Leclercq Mathieu indéterminée
né en 1796 à Herve décédé en 1889 à Sainte-Josse-ten-Noode
Ministre (justice) entre 1840 et 1841 Représentant entre 1831 et 1841, élu par les arrondissements de Liège et Bruxelles Congressiste élu par l'arrondissement de Liège(Extrait de : E. DAUBRESSE, dans Biographie nationale de Belgique, t. XXX , 1958-1959, col. 502-507)
LECLERCQ (Mathieu), jurisconsulte et magistrat éminent comme son père Olivier (1760-1842), naquit à Herve le 30 janvier 1796 et mourut à Bruxelles le 15 mars 1889.
Après avoir fait ses premières études à Herve, il entra au lycée de Liège, nouvellement organisé, où il poursuivit ses humanités avec le plus brillant succès. En 1814, il alla suivre les cours de l'École de droit installée à Bruxelles et en sortit comme avocat en 1817, à l'époque où allaient être créées les universités de Liège, Louvain et Gand. Inscrit au barreau de Liège, il se fit rapidement une réputation telle que, dès le 17 mai 1825, il fut nommé conseiller à la Cour d'appel de Liège. Il figurait parmi les membres de la Cour de cassation lorsque celle-ci fut, en vertu de la loi ou 4 août 1832, constituée le 4 octobre de la même année. Lors de la mort de M. Plaisant, il fut préféré pour remplacer celui-ci au premier avocat général Defacqz et devint, le 16 juin 1836, procureur général à la Cour de cassation. Il devait occuper ce siège pendant trente-cinq ans ; sa démission fut acceptée par arrêté royal du 27 février 1871.

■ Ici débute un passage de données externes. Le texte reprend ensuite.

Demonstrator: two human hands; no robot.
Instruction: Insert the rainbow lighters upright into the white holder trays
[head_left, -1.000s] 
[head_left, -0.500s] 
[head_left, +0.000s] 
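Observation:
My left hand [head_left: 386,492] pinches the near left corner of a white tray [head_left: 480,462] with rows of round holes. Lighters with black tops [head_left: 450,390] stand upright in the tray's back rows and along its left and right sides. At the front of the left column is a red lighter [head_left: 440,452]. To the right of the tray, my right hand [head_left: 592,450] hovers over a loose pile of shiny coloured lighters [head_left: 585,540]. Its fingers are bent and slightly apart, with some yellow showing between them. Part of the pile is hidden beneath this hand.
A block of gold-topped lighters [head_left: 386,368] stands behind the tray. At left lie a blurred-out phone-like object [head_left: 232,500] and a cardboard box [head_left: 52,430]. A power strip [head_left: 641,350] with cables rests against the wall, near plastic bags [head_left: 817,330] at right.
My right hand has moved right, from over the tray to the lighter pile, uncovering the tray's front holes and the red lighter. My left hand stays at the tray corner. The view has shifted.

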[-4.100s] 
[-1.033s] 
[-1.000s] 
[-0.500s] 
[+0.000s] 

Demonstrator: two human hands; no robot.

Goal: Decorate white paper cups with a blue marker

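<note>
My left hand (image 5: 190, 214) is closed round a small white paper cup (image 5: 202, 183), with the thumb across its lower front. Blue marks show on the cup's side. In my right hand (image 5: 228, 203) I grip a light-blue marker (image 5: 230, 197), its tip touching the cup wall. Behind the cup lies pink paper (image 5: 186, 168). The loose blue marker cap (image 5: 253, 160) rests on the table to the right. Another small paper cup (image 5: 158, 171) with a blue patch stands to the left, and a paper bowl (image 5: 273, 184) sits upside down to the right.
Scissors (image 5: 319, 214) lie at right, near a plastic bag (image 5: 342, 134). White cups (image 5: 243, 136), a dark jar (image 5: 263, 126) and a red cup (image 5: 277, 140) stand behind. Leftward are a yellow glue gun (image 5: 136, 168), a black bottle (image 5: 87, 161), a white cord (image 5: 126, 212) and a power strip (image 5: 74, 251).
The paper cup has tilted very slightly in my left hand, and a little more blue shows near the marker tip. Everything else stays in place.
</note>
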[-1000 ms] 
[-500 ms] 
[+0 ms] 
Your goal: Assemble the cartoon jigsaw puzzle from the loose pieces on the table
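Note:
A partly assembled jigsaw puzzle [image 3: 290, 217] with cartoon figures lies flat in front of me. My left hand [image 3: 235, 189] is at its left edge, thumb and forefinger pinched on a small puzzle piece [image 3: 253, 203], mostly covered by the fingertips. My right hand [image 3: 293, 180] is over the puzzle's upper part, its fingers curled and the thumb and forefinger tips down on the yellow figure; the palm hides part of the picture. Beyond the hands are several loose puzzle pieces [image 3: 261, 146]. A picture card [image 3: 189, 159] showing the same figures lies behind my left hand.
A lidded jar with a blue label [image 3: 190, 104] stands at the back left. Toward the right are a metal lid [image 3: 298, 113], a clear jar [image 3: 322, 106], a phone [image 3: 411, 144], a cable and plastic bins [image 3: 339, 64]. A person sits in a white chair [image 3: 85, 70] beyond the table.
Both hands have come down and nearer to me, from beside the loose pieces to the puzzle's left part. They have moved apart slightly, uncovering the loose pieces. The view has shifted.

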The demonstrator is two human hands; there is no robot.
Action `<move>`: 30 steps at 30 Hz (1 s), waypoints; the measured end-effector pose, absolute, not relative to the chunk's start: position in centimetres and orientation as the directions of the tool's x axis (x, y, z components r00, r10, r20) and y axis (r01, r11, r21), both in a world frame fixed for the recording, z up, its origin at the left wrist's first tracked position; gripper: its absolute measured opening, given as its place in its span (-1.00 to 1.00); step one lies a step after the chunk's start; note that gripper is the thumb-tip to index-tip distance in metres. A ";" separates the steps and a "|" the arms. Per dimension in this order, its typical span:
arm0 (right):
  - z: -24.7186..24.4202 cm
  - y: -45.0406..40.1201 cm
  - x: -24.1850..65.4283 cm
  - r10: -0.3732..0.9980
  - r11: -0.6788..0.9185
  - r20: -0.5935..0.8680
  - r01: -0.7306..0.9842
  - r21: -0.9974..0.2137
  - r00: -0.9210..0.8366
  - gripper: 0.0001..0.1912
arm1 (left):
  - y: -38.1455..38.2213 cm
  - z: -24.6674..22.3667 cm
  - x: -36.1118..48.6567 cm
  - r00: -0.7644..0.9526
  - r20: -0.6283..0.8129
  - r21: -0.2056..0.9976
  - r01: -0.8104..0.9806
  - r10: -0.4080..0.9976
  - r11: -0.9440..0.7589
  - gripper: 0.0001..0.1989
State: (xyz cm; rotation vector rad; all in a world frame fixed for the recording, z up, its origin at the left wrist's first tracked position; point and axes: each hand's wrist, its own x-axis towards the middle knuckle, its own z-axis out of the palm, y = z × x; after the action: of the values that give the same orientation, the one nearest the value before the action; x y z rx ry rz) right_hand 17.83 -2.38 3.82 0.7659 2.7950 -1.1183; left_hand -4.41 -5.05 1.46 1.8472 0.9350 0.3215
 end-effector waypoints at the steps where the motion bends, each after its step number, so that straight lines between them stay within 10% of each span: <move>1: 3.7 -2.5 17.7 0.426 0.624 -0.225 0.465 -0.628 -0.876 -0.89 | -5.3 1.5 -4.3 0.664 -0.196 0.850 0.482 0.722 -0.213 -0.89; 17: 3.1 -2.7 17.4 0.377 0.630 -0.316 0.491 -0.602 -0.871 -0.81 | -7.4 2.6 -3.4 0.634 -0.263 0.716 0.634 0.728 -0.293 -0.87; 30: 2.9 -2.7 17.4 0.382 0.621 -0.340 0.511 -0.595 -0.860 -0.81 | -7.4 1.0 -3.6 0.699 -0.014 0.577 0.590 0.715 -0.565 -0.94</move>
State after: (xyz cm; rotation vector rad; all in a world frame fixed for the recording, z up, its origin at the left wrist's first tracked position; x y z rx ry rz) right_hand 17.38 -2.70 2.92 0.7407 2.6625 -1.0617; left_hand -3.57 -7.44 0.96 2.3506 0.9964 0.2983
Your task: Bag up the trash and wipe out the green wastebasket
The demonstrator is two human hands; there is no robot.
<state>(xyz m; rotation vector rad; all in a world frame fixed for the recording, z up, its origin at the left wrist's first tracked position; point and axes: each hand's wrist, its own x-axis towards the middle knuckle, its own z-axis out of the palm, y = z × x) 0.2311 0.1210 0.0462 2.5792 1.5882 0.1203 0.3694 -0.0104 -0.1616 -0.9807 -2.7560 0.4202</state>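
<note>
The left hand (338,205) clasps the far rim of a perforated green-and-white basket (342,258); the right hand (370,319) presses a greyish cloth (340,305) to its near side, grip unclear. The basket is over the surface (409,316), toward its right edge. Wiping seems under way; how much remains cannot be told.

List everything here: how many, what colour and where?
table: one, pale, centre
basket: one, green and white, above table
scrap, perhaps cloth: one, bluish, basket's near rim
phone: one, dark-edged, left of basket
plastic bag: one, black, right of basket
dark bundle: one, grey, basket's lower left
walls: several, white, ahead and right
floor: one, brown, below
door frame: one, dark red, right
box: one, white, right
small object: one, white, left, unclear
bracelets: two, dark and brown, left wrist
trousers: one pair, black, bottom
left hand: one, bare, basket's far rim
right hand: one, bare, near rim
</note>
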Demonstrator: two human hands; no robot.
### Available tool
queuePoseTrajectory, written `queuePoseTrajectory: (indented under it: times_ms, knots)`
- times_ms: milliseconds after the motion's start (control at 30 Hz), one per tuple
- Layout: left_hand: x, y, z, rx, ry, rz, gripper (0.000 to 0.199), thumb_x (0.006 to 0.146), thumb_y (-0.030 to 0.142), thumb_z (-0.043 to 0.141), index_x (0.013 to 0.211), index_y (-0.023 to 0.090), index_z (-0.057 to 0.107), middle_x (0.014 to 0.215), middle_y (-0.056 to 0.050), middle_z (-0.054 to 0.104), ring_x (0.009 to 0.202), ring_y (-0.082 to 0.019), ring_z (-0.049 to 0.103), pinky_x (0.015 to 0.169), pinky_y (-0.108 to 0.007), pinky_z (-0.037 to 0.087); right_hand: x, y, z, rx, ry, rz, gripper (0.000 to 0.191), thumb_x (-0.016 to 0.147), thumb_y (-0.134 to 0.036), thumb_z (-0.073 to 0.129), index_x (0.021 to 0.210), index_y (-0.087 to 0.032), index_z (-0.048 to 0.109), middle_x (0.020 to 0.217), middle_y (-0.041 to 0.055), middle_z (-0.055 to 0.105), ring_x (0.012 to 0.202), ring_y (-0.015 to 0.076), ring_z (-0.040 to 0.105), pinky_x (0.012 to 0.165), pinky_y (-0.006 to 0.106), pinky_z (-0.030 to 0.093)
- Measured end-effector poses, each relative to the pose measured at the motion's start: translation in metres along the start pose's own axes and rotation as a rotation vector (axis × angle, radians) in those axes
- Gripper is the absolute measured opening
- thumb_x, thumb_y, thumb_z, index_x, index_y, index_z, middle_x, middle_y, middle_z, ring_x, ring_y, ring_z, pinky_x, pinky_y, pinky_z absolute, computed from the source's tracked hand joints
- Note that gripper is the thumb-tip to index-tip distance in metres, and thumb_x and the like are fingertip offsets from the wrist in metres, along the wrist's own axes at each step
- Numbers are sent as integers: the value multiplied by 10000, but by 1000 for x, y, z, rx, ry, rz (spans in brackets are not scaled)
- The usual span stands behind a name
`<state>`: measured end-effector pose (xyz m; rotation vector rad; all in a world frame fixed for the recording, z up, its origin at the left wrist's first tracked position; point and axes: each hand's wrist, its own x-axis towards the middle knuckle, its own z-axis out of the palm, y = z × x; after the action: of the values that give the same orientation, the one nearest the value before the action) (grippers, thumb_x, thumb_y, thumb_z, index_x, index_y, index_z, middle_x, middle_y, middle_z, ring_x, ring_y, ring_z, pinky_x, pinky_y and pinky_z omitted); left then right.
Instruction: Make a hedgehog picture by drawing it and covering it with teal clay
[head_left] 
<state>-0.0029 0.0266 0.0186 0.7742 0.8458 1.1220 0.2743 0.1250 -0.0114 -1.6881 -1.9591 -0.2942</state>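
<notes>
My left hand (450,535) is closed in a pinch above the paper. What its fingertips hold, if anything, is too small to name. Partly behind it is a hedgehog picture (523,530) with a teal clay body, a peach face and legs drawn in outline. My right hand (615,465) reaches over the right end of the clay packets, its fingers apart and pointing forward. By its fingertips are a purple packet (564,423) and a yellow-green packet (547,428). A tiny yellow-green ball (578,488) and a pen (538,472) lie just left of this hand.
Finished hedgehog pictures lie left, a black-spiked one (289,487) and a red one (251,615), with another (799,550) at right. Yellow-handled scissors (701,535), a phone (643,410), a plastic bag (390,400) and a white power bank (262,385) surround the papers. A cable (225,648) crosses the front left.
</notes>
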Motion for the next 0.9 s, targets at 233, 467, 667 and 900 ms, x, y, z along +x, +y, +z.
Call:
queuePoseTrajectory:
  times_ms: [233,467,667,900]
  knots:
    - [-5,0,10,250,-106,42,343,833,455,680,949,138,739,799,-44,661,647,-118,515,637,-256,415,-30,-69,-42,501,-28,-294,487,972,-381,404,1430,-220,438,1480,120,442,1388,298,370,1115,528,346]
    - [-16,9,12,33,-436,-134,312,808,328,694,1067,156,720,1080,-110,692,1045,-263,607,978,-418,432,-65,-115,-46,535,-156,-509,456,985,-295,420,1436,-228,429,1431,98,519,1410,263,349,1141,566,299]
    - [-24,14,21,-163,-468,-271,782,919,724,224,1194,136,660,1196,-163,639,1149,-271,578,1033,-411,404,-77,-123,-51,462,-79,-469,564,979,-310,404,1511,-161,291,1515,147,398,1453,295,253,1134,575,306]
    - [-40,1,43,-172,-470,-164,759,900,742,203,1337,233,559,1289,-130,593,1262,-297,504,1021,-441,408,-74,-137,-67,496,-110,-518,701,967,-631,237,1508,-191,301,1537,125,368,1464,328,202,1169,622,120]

Mathieu Leclercq remplit ces hautes fonctions avec éclat ; comme le dit M. Mesdach de ter Kiele, « de tous ses réquisitoires, il n'en est pas un seul qui ne soit un modèle de méditation profonde et de puissante dialectique, en même temps que de rigoureuse exactitude ».
C'est qu'il avait adopté la méthode préconisée par son père, méthode qu'il résumait dans une lettre adressée à celui-ci le 10 juillet 1817 : « Je suivrai à la lettre les conseils que vous me donnez ; je me livrerai particulièrement à l'étude du texte de la loi ; je donnerai fort peu de temps à celle des commentateurs ; je crois que c'est le meilleur moyen de se former l'esprit et de se faire un bon fond de science indestructible et ferme ; ceux qui mettent l'étude des auteurs avant celle de la loi n'ont pour ainsi dire qu'une science d'emprunt ; ils sont totalement désorientés lorsqu'ils rencontrent un cas extraordinaire et qu'ils doivent agir par eux-mêmes ».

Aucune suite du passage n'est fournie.